What is needed is an exact copy of every entry below, with the pictures left out.

[Entries taken from a collection]
/---

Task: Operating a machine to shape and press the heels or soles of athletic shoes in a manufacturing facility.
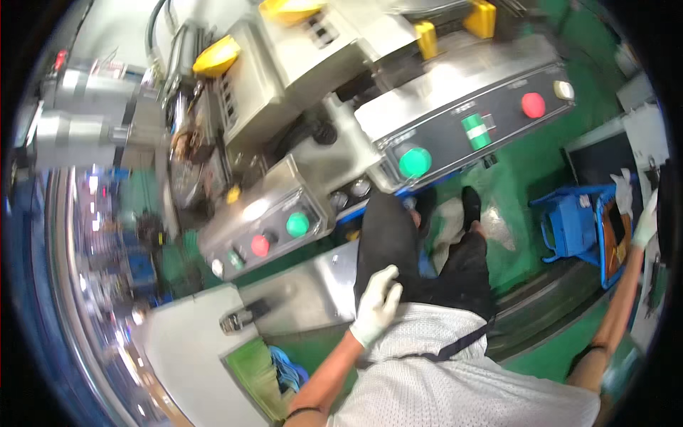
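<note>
Likely step: reach | my left hand: fingers apart | my right hand, near cloth: fingers unclear | next: probably grasp

Ahead of the left hand and to its right, beyond the legs — one control panel; ahead and left, a second panel. Left of that hand lies a metal plate, then a tabletop. A chair stands left of the right hand.
</note>
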`<state>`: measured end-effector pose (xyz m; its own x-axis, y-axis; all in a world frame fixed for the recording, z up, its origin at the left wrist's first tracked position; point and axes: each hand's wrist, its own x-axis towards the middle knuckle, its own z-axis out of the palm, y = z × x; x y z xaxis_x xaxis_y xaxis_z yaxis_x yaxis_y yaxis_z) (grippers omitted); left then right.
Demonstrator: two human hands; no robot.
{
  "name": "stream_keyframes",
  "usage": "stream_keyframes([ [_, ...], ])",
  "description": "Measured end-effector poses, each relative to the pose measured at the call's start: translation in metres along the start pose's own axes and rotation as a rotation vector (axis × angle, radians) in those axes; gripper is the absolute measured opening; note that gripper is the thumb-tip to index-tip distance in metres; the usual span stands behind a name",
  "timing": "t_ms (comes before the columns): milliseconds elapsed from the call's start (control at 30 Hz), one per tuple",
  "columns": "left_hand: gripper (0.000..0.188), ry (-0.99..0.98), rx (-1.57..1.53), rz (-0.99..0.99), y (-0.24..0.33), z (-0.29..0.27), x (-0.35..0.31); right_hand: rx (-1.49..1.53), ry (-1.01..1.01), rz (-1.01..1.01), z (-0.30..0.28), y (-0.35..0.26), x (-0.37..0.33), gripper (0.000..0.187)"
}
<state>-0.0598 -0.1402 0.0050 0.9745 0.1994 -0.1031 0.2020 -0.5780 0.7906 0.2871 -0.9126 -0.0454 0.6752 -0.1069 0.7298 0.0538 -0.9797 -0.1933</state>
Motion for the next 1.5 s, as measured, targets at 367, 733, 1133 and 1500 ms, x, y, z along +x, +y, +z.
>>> stream_keyframes([
  [367, 0.019, 0.972, -0.135, -0.965, -0.218, -0.090, -0.341, 1.197, -1.055, 0.185, -0.061, -0.592, -0.202, 0.058],
  [733, 0.062, 1.197, 0.601, -2.193, -0.263, -0.060, -0.733, 1.024, -1.421, -0.413, -0.087, -0.717, -0.186, 0.059],
  [1133, 0.068, 1.073, 0.550, -2.318, -0.363, -0.081, -0.807, 0.700, -1.411, -0.559, -0.055, -0.735, -0.178, 0.055],
  [1500, 0.044, 1.117, 0.373, -1.655, -0.240, -0.055, -0.621, 0.858, -1.450, -0.601, -0.053, -0.739, -0.174, 0.056],
])
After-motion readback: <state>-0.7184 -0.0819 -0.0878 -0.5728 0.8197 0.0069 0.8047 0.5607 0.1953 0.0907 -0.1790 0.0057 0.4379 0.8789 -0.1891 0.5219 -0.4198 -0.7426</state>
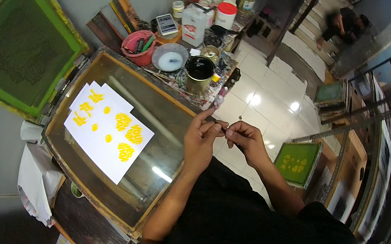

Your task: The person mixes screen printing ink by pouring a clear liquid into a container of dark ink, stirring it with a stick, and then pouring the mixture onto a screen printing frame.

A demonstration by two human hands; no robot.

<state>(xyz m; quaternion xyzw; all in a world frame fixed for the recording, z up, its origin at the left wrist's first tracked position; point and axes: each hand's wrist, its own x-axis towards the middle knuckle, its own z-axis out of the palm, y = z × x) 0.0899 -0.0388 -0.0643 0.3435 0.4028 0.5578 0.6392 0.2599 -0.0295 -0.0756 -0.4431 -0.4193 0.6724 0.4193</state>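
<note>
In front of my body, beside the right edge of the glass-topped table (130, 193), my two hands meet. My left hand (200, 139) is closed, its thumb and fingers pinched together. Close against it, my right hand (247, 140) is closed in a pinch too. A small, thin dark thing (224, 129) shows between the fingertips of both; its kind is too small to make out. White paper sheets (105, 157) with yellow printed shapes lie overlapping on the glass, left of my left hand.
A green printing screen (16, 52) stands raised behind the glass. Beyond my hands, a stained bench holds an open can of black (199, 69), a grey bowl (169, 58), a pink bucket (139, 47) and a phone (167, 24). Another green screen (299, 163) leans at right. A person (344, 23) sits far back.
</note>
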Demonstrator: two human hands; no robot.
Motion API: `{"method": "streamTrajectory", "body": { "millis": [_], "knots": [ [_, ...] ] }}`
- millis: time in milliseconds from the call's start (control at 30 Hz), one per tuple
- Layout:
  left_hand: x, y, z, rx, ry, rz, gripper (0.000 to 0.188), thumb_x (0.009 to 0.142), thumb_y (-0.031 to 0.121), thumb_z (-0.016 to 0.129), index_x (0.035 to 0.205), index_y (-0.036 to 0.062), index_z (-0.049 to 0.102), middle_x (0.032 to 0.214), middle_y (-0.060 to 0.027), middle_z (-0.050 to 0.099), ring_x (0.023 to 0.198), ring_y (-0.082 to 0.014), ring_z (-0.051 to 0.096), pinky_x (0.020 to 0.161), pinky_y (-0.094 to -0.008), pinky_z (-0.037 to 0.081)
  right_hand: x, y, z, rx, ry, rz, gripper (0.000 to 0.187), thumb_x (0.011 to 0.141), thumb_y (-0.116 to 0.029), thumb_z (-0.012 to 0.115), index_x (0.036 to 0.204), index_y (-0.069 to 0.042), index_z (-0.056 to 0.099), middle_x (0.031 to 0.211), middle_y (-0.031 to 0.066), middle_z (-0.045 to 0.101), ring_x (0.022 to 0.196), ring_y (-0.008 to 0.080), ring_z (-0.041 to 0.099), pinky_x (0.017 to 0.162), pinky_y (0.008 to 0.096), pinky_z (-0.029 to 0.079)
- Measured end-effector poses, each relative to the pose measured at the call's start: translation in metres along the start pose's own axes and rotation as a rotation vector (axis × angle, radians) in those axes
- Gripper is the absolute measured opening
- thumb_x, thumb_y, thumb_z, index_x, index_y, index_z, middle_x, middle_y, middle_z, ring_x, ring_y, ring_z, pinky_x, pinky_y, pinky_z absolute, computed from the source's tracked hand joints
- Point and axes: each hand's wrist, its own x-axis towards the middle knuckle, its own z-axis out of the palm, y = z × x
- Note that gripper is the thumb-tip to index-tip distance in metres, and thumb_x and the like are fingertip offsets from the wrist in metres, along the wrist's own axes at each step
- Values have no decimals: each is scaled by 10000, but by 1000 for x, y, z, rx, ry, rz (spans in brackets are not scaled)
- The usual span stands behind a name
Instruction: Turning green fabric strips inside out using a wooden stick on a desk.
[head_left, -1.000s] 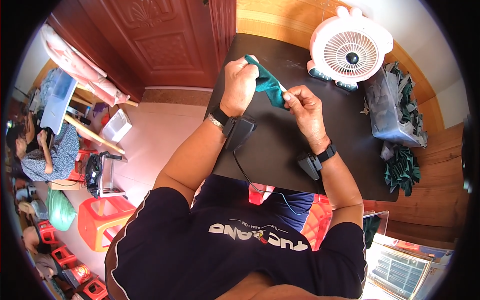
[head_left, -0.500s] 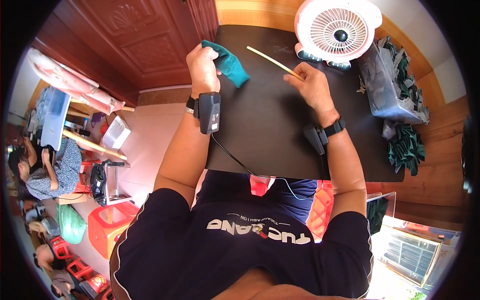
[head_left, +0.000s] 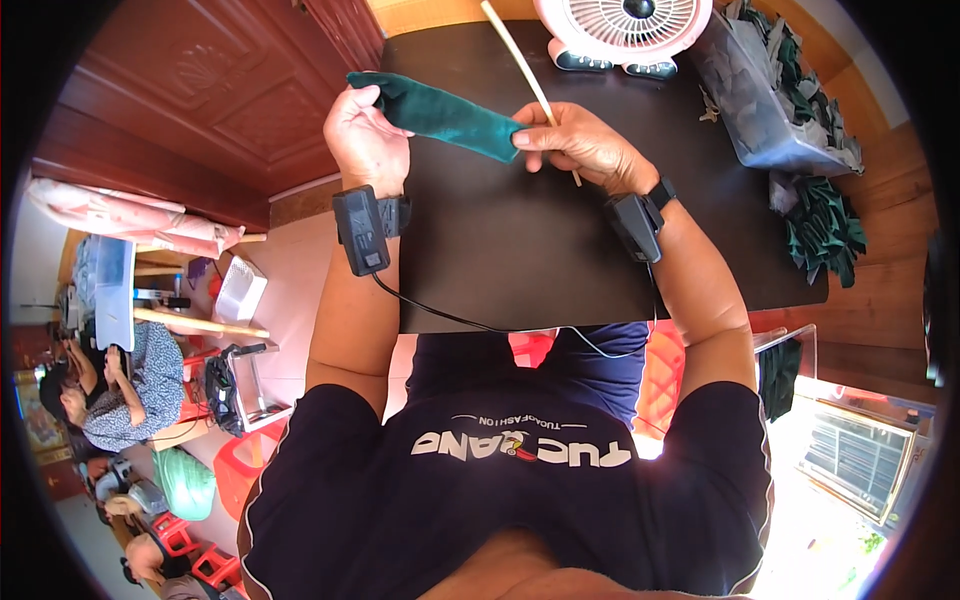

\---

» **SOLUTION TO THIS PROBLEM**:
Task: Operating a machine to shape and press the heels or soles of athletic shoes in a manufacturing facility.
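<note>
Likely step: reach | my left hand: fingers apart | my right hand, near cloth: fingers unclear | next: probably grasp

Ahead of the left hand and to its right, beyond the legs — one control panel; ahead and left, a second panel. Left of that hand lies a metal plate, then a tabletop. A chair stands left of the right hand.
</note>
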`<state>`: measured end-effector pose (xyz m; its own x-axis, y-axis; all in a world frame fixed for the recording, z up, its origin at the left wrist's first tracked position; point and axes: each hand's wrist, its own x-axis towards the middle knuckle, its own z-axis out of the palm, y = z × x; x y z xaxis_x xaxis_y xaxis_z yaxis_x yaxis_y yaxis_z) (grippers omitted); left then right.
Demonstrator: two human hands; no robot.
{
  "name": "stream_keyframes",
  "usage": "stream_keyframes([ [_, ...], ])",
  "description": "Measured end-effector poses, each relative to the pose measured at the call's start: translation in metres along the start pose's own axes and rotation as a rotation vector (axis × angle, radians) in those axes; gripper is the absolute measured opening; note that gripper is the thumb-tip to index-tip distance in metres; the usual span stands behind a name",
  "timing": "t_ms (comes before the columns): milliseconds elapsed from the call's start (control at 30 Hz), one per tuple",
  "columns": "left_hand: gripper (0.000..0.188), ry (-0.99..0.98), rx (-1.57..1.53), rz (-0.99..0.99), y (-0.24..0.33), z (-0.29..0.27), x (-0.35..0.31); right_hand: rx (-1.49..1.53), ry (-1.01..1.01), rz (-1.01..1.01), z (-0.30..0.28), y (-0.35..0.26), x (-0.37..0.33), gripper (0.000..0.187)"
}
<state>-0.0598 -0.1402 0.0050 0.9745 0.1994 -0.1031 0.2020 -0.5780 0.7906 0.2871 -0.9126 -0.0454 0.6752 -0.1069 0.7298 0.0538 -0.9797 -0.1933</state>
Motion for the next 1.5 s, as measured, targets at 367, 733, 1133 and 1500 ms, x, y, z along +x, +y, +z.
>>> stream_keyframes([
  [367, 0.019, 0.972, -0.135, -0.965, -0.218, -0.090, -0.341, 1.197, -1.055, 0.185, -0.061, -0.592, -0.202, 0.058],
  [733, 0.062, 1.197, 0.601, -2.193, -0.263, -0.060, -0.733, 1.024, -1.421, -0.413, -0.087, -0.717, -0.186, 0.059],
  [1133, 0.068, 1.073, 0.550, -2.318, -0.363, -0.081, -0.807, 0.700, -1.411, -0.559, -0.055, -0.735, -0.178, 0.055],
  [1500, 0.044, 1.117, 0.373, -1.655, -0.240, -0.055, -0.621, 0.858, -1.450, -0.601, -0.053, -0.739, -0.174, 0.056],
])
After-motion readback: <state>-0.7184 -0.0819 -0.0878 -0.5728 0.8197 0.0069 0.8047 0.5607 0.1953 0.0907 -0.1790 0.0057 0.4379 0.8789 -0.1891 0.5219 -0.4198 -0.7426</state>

Your task: The person mixes screen printing ink by pouring a clear liquid into a container of dark ink, stirring it with a stick, and then pouring the mixture onto a screen printing frame.

A demonstration by two human hands; no robot.

<state>(xyz m; quaternion xyzw; all in a world frame fixed for the recording, z up, its origin at the left wrist's first tracked position; point and axes: each hand's wrist, its own x-axis towards the middle knuckle, its own z-axis out of the palm, y = z × x) 0.0899 -0.0388 -0.0643 0.3435 0.4028 0.5578 0.6392 0.2599 -0.0295 -0.0756 -0.4431 -0.4193 0.6724 0.4193</state>
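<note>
In front of my body, beside the right edge of the glass-topped table (130, 193), my two hands meet. My left hand (200, 139) is closed, its thumb and fingers pinched together. Close against it, my right hand (247, 140) is closed in a pinch too. A small, thin dark thing (224, 129) shows between the fingertips of both; its kind is too small to make out. White paper sheets (105, 157) with yellow printed shapes lie overlapping on the glass, left of my left hand.
A green printing screen (16, 52) stands raised behind the glass. Beyond my hands, a stained bench holds an open can of black (199, 69), a grey bowl (169, 58), a pink bucket (139, 47) and a phone (167, 24). Another green screen (299, 163) leans at right. A person (344, 23) sits far back.
</note>
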Demonstrator: two human hands; no robot.
Motion API: `{"method": "streamTrajectory", "body": { "millis": [_], "knots": [ [_, ...] ] }}`
- millis: time in milliseconds from the call's start (control at 30 Hz), one per tuple
- Layout:
  left_hand: x, y, z, rx, ry, rz, gripper (0.000 to 0.188), thumb_x (0.009 to 0.142), thumb_y (-0.031 to 0.121), thumb_z (-0.016 to 0.129), index_x (0.035 to 0.205), index_y (-0.036 to 0.062), index_z (-0.049 to 0.102), middle_x (0.032 to 0.214), middle_y (-0.060 to 0.027), middle_z (-0.050 to 0.099), ring_x (0.023 to 0.198), ring_y (-0.082 to 0.014), ring_z (-0.051 to 0.096), pinky_x (0.020 to 0.161), pinky_y (-0.094 to -0.008), pinky_z (-0.037 to 0.081)
  right_hand: x, y, z, rx, ry, rz, gripper (0.000 to 0.187), thumb_x (0.011 to 0.141), thumb_y (-0.116 to 0.029), thumb_z (-0.012 to 0.115), index_x (0.036 to 0.204), index_y (-0.069 to 0.042), index_z (-0.056 to 0.099), middle_x (0.031 to 0.211), middle_y (-0.031 to 0.066), middle_z (-0.045 to 0.101), ring_x (0.022 to 0.196), ring_y (-0.008 to 0.080), ring_z (-0.041 to 0.099), pinky_x (0.017 to 0.162), pinky_y (0.008 to 0.096), pinky_z (-0.029 to 0.079)
- Measured end-effector poses, each relative to the pose measured at the call's start: translation in metres along the start pose's own axes and rotation as a rotation vector (axis × angle, radians) in those axes
- Gripper is the absolute measured opening
- thumb_x, thumb_y, thumb_z, index_x, index_y, index_z, middle_x, middle_y, middle_z, ring_x, ring_y, ring_z, pinky_x, pinky_y, pinky_z absolute, computed from the source's tracked hand joints
- Point and axes: each hand's wrist, its own x-axis towards the middle knuckle, its own z-axis out of the palm, y = z × x
- Note that gripper is the thumb-tip to index-tip distance in metres, and thumb_x and the like are fingertip offsets from the wrist in metres, along the wrist's own axes at each step
- Values have no decimals: each is scaled by 10000, but by 1000 for x, y, z, rx, ry, rz (spans in brackets are not scaled)
- The usual span stands behind a name
Instruction: Turning green fabric strips inside out using a wooden stick on a desk.
[head_left, -1.000s] 
[head_left, -0.500s] 
[head_left, +0.000s] 

With the answer given, the exercise is closed.